• _Assignment_
Give back each line of the data exactly.

%%

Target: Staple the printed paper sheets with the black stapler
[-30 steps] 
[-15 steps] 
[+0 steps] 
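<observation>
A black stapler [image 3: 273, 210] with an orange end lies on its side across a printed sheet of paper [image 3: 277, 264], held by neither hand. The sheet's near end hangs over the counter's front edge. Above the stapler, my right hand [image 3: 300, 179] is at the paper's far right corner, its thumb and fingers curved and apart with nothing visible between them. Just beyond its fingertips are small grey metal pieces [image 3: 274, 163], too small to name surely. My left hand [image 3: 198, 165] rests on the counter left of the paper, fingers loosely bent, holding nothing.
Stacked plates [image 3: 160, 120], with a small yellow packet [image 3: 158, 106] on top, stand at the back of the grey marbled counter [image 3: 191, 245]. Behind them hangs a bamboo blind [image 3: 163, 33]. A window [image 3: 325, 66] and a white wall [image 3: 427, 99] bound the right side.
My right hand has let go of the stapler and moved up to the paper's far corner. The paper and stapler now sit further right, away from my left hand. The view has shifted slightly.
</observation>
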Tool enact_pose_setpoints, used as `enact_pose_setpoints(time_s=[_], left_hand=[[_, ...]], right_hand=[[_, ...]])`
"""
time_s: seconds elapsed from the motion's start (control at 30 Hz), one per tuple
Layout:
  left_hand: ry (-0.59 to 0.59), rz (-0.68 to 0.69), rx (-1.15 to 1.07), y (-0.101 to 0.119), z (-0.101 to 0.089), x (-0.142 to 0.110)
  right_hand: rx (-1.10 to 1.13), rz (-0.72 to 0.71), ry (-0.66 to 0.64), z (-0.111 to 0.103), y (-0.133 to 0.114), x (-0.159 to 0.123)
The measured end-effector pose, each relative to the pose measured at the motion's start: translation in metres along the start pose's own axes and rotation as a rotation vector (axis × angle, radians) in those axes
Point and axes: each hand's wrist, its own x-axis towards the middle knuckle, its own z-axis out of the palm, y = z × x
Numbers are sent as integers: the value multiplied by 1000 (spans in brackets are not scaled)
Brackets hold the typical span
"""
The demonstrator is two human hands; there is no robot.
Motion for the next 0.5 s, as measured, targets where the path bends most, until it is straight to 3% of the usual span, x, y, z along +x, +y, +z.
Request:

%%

• _Completed task_
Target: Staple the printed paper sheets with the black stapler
[-30 steps] 
[-15 steps] 
[+0 steps] 
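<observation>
A black stapler [image 3: 273, 210] with an orange end lies on its side across a printed sheet of paper [image 3: 277, 264], held by neither hand. The sheet's near end hangs over the counter's front edge. Above the stapler, my right hand [image 3: 300, 179] is at the paper's far right corner, its thumb and fingers curved and apart with nothing visible between them. Just beyond its fingertips are small grey metal pieces [image 3: 274, 163], too small to name surely. My left hand [image 3: 198, 165] rests on the counter left of the paper, fingers loosely bent, holding nothing.
Stacked plates [image 3: 160, 120], with a small yellow packet [image 3: 158, 106] on top, stand at the back of the grey marbled counter [image 3: 191, 245]. Behind them hangs a bamboo blind [image 3: 163, 33]. A window [image 3: 325, 66] and a white wall [image 3: 427, 99] bound the right side.
My right hand has let go of the stapler and moved up to the paper's far corner. The paper and stapler now sit further right, away from my left hand. The view has shifted slightly.
</observation>
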Tool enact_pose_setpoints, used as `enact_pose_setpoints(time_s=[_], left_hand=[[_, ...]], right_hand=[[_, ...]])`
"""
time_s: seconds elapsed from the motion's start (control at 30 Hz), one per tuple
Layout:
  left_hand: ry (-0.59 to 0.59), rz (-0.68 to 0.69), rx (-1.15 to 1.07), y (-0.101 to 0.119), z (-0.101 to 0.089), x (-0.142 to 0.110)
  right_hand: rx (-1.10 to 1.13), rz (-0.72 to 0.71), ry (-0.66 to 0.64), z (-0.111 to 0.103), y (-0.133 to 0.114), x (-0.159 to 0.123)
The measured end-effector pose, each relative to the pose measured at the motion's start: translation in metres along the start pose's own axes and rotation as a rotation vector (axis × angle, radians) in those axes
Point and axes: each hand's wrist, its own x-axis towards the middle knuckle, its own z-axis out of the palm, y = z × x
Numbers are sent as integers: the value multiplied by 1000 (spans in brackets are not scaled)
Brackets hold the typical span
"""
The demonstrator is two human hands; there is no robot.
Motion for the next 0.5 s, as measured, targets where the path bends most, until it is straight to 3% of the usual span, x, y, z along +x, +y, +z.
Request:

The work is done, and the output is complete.